A recent survey of 100 United States senior regulatory personnel in pharma/biopharma suggests that the industry may be inhibiting its own progress with smarter resource management and transformed process efficiency because of outdated attitudes to artificial intelligence (AI) and machine learning.
While 97% of respondents had seen their regulatory obligations expand over the last five years, and 60% said the increase was “beyond what would be expected as the result of company growth,” and a similar proportion saw AI-powered automation as the answer to the escalating cost/efficiency problem, inertia appears to be holding many companies back from realizing that potential.
When asked about barriers to initial or further investment in AI for regulatory purposes, respondents most commonly cited outdated existing IT landscapes (45%); a belief that risks currently outweigh the benefits (44%); and inadequate availability/quality/ consistency of data or content resources to derive the value from AI (42%). Over a third (39%) felt the technology was still unproven; similarly, that the tools do not exist today to address their particular pain points. Sixteen percent blamed a lack of trust in AI. This was also ahead of budget challenges: only 15% named a lack of budget as a barrier.
By use case, almost all respondents could see direct potential for AI in addressing all of their identified pain points. These include labeling compliance and deviations maintenance; capturing, searching, and filtering the latest regulatory requirements; an intake of Health Authority interactions; managing regulated content translations for different markets; authoring responses to Health Authority queries; improving the success rate of submissions; performing regulatory impact assessments; authoring submission documents; and more.
What will nudge companies to act?
When asked what would trigger investment in regulatory-focused AI capabilities now or in the near future, respondents most commonly cited the discovery that their competitors are using the technology (41%), followed by continued resource pressures (40%); the technology being proven (36%); the availability of relevant tools (35%); and associated tech becoming easier/more affordable to deploy (33%).
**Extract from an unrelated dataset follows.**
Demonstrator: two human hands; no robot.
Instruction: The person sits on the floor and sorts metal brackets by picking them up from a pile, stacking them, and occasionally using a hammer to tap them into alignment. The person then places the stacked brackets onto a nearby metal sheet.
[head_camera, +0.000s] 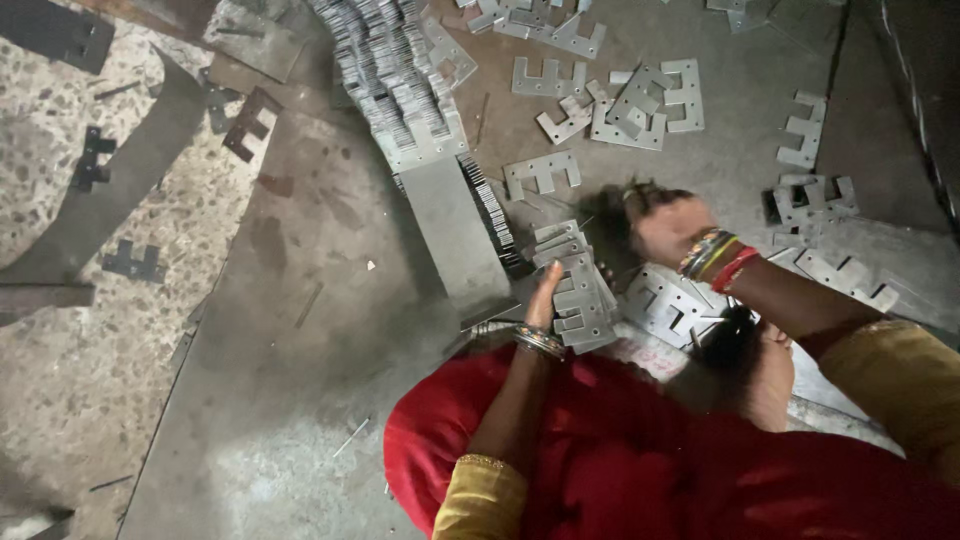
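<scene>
Left hand grasps plate stack edge | right hand clenched, blurred | bare floor left

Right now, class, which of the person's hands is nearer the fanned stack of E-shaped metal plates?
Left. The left hand holds the stack of plates; the right hand is up and to its right, apart from it.

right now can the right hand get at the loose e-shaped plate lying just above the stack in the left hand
Probably yes. The right hand hovers beside that loose E-shaped plate, with only bare floor between them. The left hand is busy holding the stack of plates lower down, out of the way.
</scene>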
Endorsement or recommendation of AI by regulators would further inspire investment.
The good news is that all of the conditions to overcome hesitancy among regulatory functions regarding AI adoption, as well as the factors most likely to foster investment, are either already in place or imminent. This is likely to inspire gradual usecase-by-use-case deployment, yielding rapid, visible, and targeted results, which in turn will promote confidence and engagement.
Companies must get their data in order and stabilize their core systems, though, before they are in a position to reap the benefits of optimized processes—with the help of nextgeneration AI.